EMPLOYEE_ID DEPARTMENT_NAME
----------- ------------------------------
200 Administration
202 Marketing
...
206 Accounting
205 Accounting

106 rows selected.

See -- obviously the natural join is broken right? (this is using the HR sample schema provided with Oracle9i). There are 32 rows using a natural join, yet 106 using a hand coded natural join. Whats up with that?

Well:

hr@ORA920> desc employees;
Name Null? Type
----------------------------------- -------- ------------------------
EMPLOYEE_ID NOT NULL NUMBER(6)
FIRST_NAME VARCHAR2(20)
LAST_NAME NOT NULL VARCHAR2(25)
EMAIL NOT NULL VARCHAR2(25)
PHONE_NUMBER VARCHAR2(20)
HIRE_DATE NOT NULL DATE
JOB_ID NOT NULL VARCHAR2(10)
SALARY NUMBER(8,2)
COMMISSION_PCT NUMBER(2,2)
MANAGER_ID NUMBER(6)

DEPARTMENT_ID NUMBER(4)

hr@ORA920> desc departments
Name Null? Type
----------------------------------- -------- ------------------------
DEPARTMENT_ID NOT NULL NUMBER(4)
DEPARTMENT_NAME NOT NULL VARCHAR2(30)
MANAGER_ID NUMBER(6)

LOCATION_ID NUMBER(4)


The problem is there is a manager id column in there as well. The relationship is really:

emp joins to dept by department_id to department_id
dept joins to emp by manager_id to employee_id

But a natural join just sees two columns with the same name.

It is a bug just WAITING to happen. Someone adds a column to a table a year from now and all of a sudden -- YOUR JOIN CONDITIONS CHANGE -- doh!
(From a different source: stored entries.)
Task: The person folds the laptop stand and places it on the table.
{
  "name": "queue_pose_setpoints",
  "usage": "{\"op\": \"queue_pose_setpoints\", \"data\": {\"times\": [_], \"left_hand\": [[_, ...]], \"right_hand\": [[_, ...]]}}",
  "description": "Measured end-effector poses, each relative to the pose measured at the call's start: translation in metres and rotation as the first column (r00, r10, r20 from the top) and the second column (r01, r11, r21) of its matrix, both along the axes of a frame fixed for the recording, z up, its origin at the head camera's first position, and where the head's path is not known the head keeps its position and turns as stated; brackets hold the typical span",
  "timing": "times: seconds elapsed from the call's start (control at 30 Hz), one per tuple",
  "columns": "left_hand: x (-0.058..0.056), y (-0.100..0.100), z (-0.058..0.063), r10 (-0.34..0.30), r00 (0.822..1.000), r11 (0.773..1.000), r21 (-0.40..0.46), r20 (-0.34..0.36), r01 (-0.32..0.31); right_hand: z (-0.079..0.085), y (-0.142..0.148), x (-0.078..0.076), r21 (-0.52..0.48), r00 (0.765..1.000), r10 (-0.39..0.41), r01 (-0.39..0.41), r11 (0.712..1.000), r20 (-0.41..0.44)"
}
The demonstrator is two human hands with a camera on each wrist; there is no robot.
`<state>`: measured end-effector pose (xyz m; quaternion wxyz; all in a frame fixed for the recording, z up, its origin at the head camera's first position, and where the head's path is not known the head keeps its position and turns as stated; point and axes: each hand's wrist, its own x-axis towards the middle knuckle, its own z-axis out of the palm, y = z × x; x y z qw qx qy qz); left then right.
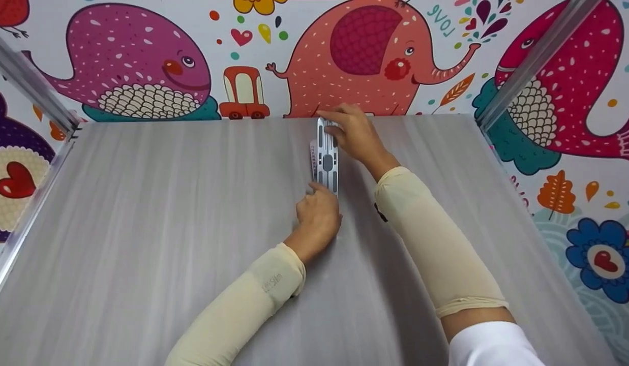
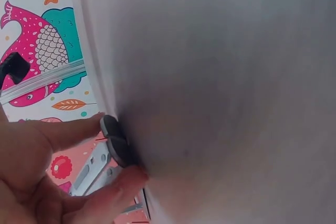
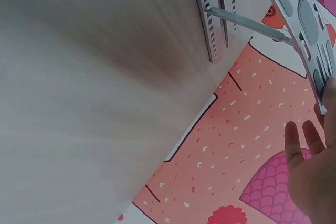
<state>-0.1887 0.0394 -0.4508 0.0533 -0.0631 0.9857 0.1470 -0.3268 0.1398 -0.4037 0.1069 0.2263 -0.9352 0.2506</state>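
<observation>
A silver folding laptop stand (image 1: 328,162) stands partly unfolded towards the far side of the table. In the right wrist view, struts (image 3: 247,23) join its plate to slotted base rails (image 3: 208,24). My left hand (image 1: 318,211) grips the near end; in the left wrist view, thumb and finger of this hand (image 2: 31,161) pinch beside its dark rubber pads (image 2: 122,149). At the far end, my right hand (image 1: 357,133) holds the plate's edge. In the right wrist view, two fingers of that hand (image 3: 317,179) stick out away from the plate.
The grey wood-grain table (image 1: 167,203) spreads around the stand. Behind it rises a wall panel (image 1: 253,51) with cartoon animals. Metal posts (image 1: 538,66) stand at both back corners, and a metal rail (image 1: 27,223) follows the left edge.
</observation>
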Motion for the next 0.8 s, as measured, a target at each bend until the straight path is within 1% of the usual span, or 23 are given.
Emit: {"op": "queue_pose_setpoints", "data": {"times": [0.13, 0.2, 0.27, 0.33, 0.4, 0.5, 0.6, 0.7, 0.8], "left_hand": [[0.0002, 0.0029, -0.0009, -0.03, 0.999, 0.997, -0.067, -0.029, 0.028], [0.0012, 0.0045, -0.0015, -0.054, 0.997, 0.993, -0.11, -0.055, 0.048], [0.0018, 0.0056, -0.0017, -0.068, 0.995, 0.988, -0.145, -0.079, 0.056], [0.0021, 0.0063, -0.0018, -0.07, 0.993, 0.986, -0.159, -0.096, 0.054], [0.0015, 0.0066, -0.0014, -0.053, 0.994, 0.989, -0.143, -0.099, 0.039], [0.0001, 0.0062, -0.0006, -0.048, 0.996, 0.992, -0.123, -0.079, 0.038], [-0.0017, 0.0045, 0.0, -0.056, 0.998, 0.993, -0.102, -0.04, 0.051], [-0.0029, 0.002, 0.0001, -0.073, 0.997, 0.993, -0.09, 0.008, 0.073], [-0.003, -0.0005, 0.0002, -0.096, 0.995, 0.991, -0.092, 0.039, 0.099]], "right_hand": [[-0.0011, -0.001, 0.0002, -0.012, 1.0, -0.018, 0.018, 1.0, -0.013], [-0.0012, -0.0017, 0.0005, -0.008, 1.0, -0.026, 0.026, 1.0, -0.016], [-0.0014, -0.0025, 0.0007, -0.005, 0.999, -0.027, 0.027, 1.0, -0.018], [-0.0015, -0.0033, 0.0008, -0.002, 0.999, -0.024, 0.024, 1.0, -0.025], [-0.0017, -0.0034, 0.0011, -0.005, 0.999, -0.027, 0.027, 1.0, -0.027], [-0.0019, -0.0031, 0.0017, -0.018, 0.999, -0.036, 0.036, 0.999, -0.029], [-0.002, -0.0031, 0.0024, -0.034, 0.999, -0.051, 0.05, 0.998, -0.015], [-0.0016, -0.0038, 0.0025, -0.04, 0.998, -0.055, 0.055, 0.998, 0.003], [0.0, -0.0042, 0.0031, -0.037, 0.998, -0.058, 0.059, 0.998, 0.019]]}}
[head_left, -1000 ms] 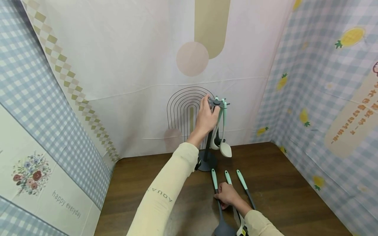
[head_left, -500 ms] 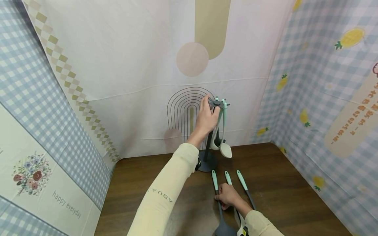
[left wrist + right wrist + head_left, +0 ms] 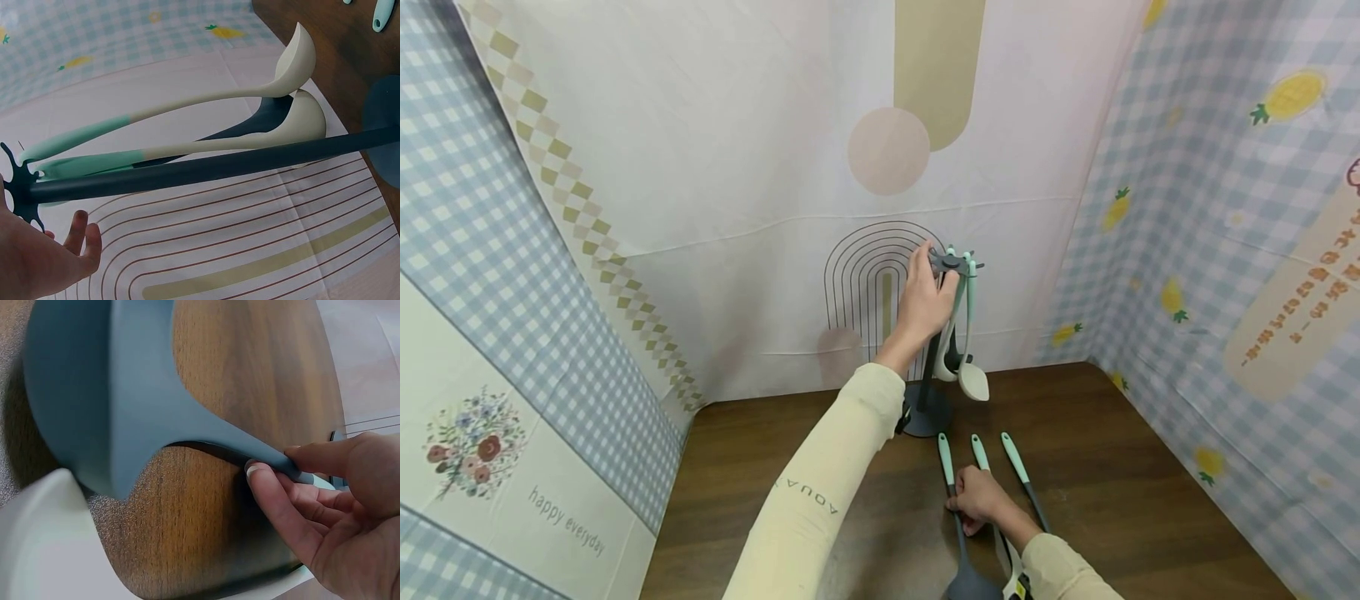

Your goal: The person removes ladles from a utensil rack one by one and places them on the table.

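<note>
At the top of the dark utensil stand [image 3: 928, 408] my left hand [image 3: 925, 300] grips the hooked hub [image 3: 24, 190] between thumb and fingers; some fingertips are hidden behind it. A white ladle [image 3: 299, 122], a white spoon-like utensil [image 3: 974, 383] and a dark utensil [image 3: 259, 119] hang by their hooks. Lower down, my right hand [image 3: 981, 498] pinches the shaft of a dark grey spatula [image 3: 961, 533] with a mint handle, thumb on one side and forefinger on the other. The broad head [image 3: 134, 394] of the spatula lies toward me, cut off by the head view's lower edge.
A white-headed utensil [image 3: 980, 450] with a mint handle lies partly under my right forearm. Right of it lies another dark utensil [image 3: 1015, 458]. Patterned cloths [image 3: 760, 167] surround the wooden table [image 3: 760, 467] at the back and sides.
</note>
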A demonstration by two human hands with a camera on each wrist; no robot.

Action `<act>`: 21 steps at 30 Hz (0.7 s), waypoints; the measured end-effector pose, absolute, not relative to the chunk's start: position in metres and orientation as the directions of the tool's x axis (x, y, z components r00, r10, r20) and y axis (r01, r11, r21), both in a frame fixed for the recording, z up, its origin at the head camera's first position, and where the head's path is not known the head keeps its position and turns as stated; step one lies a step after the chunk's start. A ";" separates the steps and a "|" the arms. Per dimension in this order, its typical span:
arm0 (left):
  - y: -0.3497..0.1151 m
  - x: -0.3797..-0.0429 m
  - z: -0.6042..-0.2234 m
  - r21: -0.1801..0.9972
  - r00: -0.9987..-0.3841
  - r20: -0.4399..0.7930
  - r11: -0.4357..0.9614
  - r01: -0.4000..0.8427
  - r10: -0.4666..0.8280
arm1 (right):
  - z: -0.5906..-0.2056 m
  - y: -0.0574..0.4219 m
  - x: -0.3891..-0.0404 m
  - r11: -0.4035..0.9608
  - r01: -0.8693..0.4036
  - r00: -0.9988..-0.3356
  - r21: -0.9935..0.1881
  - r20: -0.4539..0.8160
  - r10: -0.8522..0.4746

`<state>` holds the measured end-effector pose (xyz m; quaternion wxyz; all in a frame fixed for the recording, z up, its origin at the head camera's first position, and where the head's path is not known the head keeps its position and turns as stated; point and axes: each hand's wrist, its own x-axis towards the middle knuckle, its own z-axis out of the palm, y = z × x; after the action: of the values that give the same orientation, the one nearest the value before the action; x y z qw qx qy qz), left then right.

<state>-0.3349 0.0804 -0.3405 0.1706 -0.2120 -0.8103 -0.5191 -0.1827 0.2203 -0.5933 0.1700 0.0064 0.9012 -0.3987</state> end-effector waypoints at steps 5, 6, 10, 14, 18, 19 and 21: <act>0.080 -0.335 -0.340 0.769 -0.853 0.494 0.374 0.519 0.168 | -0.591 0.219 -0.182 0.700 0.162 -0.937 -0.695 -0.331 -0.112; 0.080 -0.335 -0.340 0.769 -0.853 0.494 0.373 0.518 0.167 | -0.591 0.219 -0.182 0.704 0.167 -0.936 -0.691 -0.335 -0.108; 0.081 -0.336 -0.340 0.769 -0.854 0.494 0.376 0.516 0.162 | -0.587 0.218 -0.181 0.709 0.184 -0.932 -0.681 -0.350 -0.094; 0.081 -0.335 -0.340 0.770 -0.854 0.493 0.374 0.516 0.163 | -0.588 0.218 -0.181 0.704 0.186 -0.933 -0.686 -0.348 -0.093; 0.081 -0.334 -0.340 0.773 -0.855 0.491 0.369 0.517 0.168 | -0.590 0.219 -0.181 0.691 0.187 -0.935 -0.698 -0.342 -0.093; 0.081 -0.334 -0.340 0.772 -0.855 0.492 0.369 0.517 0.167 | -0.590 0.219 -0.181 0.687 0.189 -0.936 -0.702 -0.341 -0.091; 0.081 -0.334 -0.340 0.773 -0.855 0.491 0.372 0.515 0.164 | -0.591 0.219 -0.181 0.676 0.198 -0.934 -0.710 -0.347 -0.091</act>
<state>-0.3345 0.0809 -0.3399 0.1686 -0.2094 -0.8108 -0.5200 -0.1814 0.2189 -0.5907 0.1799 0.0300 0.8975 -0.4016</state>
Or worse, you didn't catch the 32 vs 106 condition and you have a bug from day 1.


Ahh, i see what I did wrong there:


ops$tkyte@ORA9I> select * from v$object_usage;

INDEX_NAME TABLE_NAME MON USE START_MONITORING END_MONITORING
------------------------------ ------------------------------ --- --- ------------------- -------------------
T_IDX T YES YES 03/22/2003 10:04:48

ops$tkyte@ORA9I> startup force
ORA-01031: insufficient privileges
ops$tkyte@ORA9I> connect / as sysdba
Connected.
ops$tkyte@ORA9I> startup force
ORACLE instance started.

Total System Global Area 174359528 bytes
Fixed Size 279528 bytes
Variable Size 134217728 bytes
Database Buffers 33554432 bytes
Redo Buffers 6307840 bytes
Database mounted.
Database opened.
ops$tkyte@ORA9I> select * from v$object_usage;

no rows selected

appears wiped out... but it was my mistake


ops$tkyte@ORA9I> connect /
Connected.
ops$tkyte@ORA9I> select * from v$object_usage;

INDEX_NAME TABLE_NAME MON USE START_MONITORING END_MONITORING
------------------------------ ------------------------------ --- --- ------------------- -------------------
T_IDX T YES YES 03/22/2003 10:04:48


I tagged those slides to correct that.

Rating

  (8 ratings)

Is this answer out of date? If it is, please let us know via a Comment

Comments

So, why was the syntax introduced?

Arup Nanda, March 23, 2003 - 10:35 pm UTC

I had similar apprehensions about using the new syntax of Natural Joins. It's just too easy to introduce a bug and certainly makes the current queries ambiguous. So, why did ANSI introduce them as a standard, and why did Oracle followed suit? They must have had some reasoning. Appreciate if you could share your comments.

Tom Kyte
March 24, 2003 - 7:37 am UTC

Answering in reverse

why did Oracle follow suit? Because industry demands it. We cannot pick and choose syntactical features. If we support the ANSI join syntax we either support it or we don't. If we leave out some -- we don't.

As to why ANSI did -- don't know, you would have to ask them. I see no advantage to it, only total disadvantage. I cannot fathom their thought process on this one.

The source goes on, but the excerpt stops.